→ **TO DO**
Transcribe all of the listing below in full.

→ **PROVIDED MATERIAL**

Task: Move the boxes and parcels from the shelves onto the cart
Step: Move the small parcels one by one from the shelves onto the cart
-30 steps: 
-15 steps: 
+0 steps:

→ **SOLUTION TO THE EXERCISE**
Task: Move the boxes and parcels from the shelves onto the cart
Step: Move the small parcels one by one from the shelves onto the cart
-30 steps: 
-15 steps: 
+0 steps:

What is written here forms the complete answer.